The deeper lesson from this experience had very little to do with hiring specifically. Delegation is rarely blocked by willingness. More often it is blocked by ambiguity. Organizations frequently try to distribute ownership without first simplifying the underlying process, then wonder why only a small number of people can operate it effectively. A process becomes scalable when expectations are explicit, onboarding is teachable, and cognitive overhead is reduced. Simplification is not about removing rigor. It is about removing unnecessary operational friction.

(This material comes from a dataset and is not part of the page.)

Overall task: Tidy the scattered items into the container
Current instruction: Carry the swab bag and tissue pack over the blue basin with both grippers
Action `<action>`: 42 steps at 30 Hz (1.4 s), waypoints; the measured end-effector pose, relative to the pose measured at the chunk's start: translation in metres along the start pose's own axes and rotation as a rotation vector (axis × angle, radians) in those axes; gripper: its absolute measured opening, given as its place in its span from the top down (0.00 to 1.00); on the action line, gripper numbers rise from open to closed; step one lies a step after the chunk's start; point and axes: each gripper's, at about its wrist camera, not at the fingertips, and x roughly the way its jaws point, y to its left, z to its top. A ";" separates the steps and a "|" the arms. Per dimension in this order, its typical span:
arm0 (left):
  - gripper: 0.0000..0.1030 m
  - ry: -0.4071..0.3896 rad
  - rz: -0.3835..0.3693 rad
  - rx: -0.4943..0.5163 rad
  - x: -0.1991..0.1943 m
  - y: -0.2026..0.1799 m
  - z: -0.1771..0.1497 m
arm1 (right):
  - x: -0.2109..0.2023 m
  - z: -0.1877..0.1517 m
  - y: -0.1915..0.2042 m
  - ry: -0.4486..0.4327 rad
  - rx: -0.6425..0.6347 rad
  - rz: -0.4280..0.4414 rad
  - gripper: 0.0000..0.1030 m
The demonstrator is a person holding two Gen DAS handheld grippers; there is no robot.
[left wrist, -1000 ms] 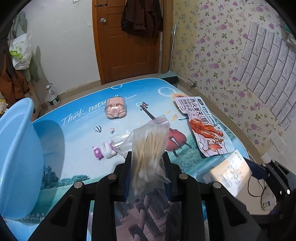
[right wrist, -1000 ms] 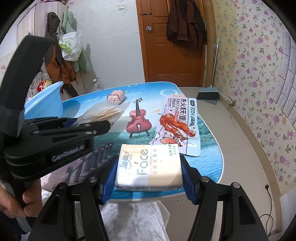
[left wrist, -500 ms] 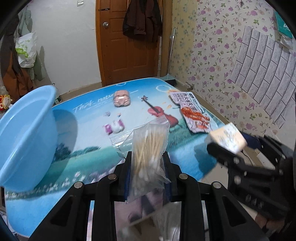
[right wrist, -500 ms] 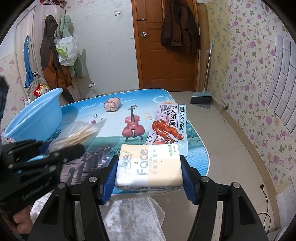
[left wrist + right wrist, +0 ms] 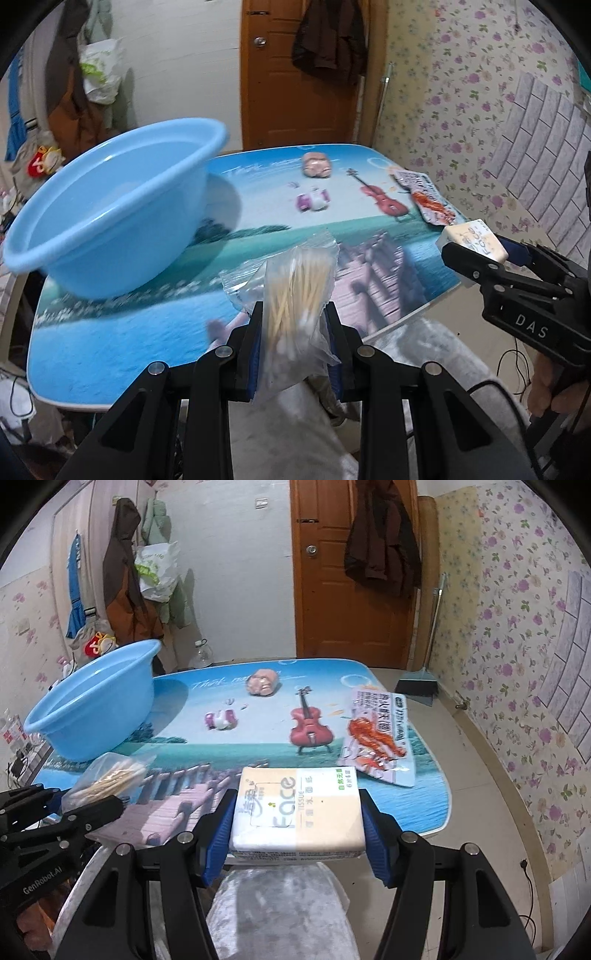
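1. Since a second ago we have swung our left gripper (image 5: pixel 293 347) from the table's middle toward the blue basin (image 5: pixel 110 206) at its left edge.
2. It is clenched on a bag of cotton swabs (image 5: pixel 295 295): light, floppy, slippery film, best pinched across the bundle.
3. Our right gripper (image 5: pixel 297 827) grasps the tissue pack (image 5: pixel 295 812) by its sides, just past the near edge: soft, squashable.
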 end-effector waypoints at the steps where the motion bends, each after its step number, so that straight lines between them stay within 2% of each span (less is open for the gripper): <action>1: 0.74 0.000 0.005 -0.003 -0.001 0.003 -0.002 | 0.001 -0.001 0.003 0.003 -0.004 0.004 0.38; 12: 0.74 -0.022 0.059 -0.050 -0.015 0.036 -0.016 | 0.015 -0.012 0.025 0.036 -0.024 0.030 0.38; 27: 0.74 -0.048 0.051 -0.041 -0.026 0.032 -0.010 | 0.008 -0.009 0.031 0.022 -0.048 0.035 0.38; 35: 0.74 -0.110 0.044 -0.019 -0.052 0.028 0.007 | -0.008 0.016 0.038 -0.038 -0.071 0.037 0.38; 42: 0.74 -0.151 0.046 -0.031 -0.073 0.042 0.029 | -0.024 0.049 0.059 -0.093 -0.118 0.080 0.38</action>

The most obvious improvement was speed, but the more important improvement was organizational. Hiring is no longer the responsibility of a small group. It is a capability owned by the team. Eight additional engineers are now actively involved in the process, and that number continues to grow. Even the steering of the process itself has been handed to the team. That is the real outcome we were aiming for.
Trade-offs Still Exist
None of this means live coding is without limitations. Some candidates perform better in asynchronous environments, interview stress is real, and calibration and interviewer training still matter. To ease some of that pressure, we recently started sharing the repository a day in advance. Not the assignment itself, which remains a surprise, but enough context for candidates to familiarize themselves with the codebase before the session begins. We also encounter practical friction that is harder to control. Candidates occasionally ghost scheduled sessions, which introduces its own scheduling overhead. We are still learning and adjusting as we go.
Final Thoughts
This journey started as a discussion about replacing take-home assignments. It ended as a lesson about scalability, delegation, and organizational design. As engineering organizations grow, the challenge is not only building better systems. It is building processes that can be collectively owned. That often requires simplifying things that previously depended on experience, intuition, and hidden context. Because sustainable organizations are not built around a few people carrying critical processes indefinitely. They are built when important work becomes teachable, repeatable, and distributed across the team.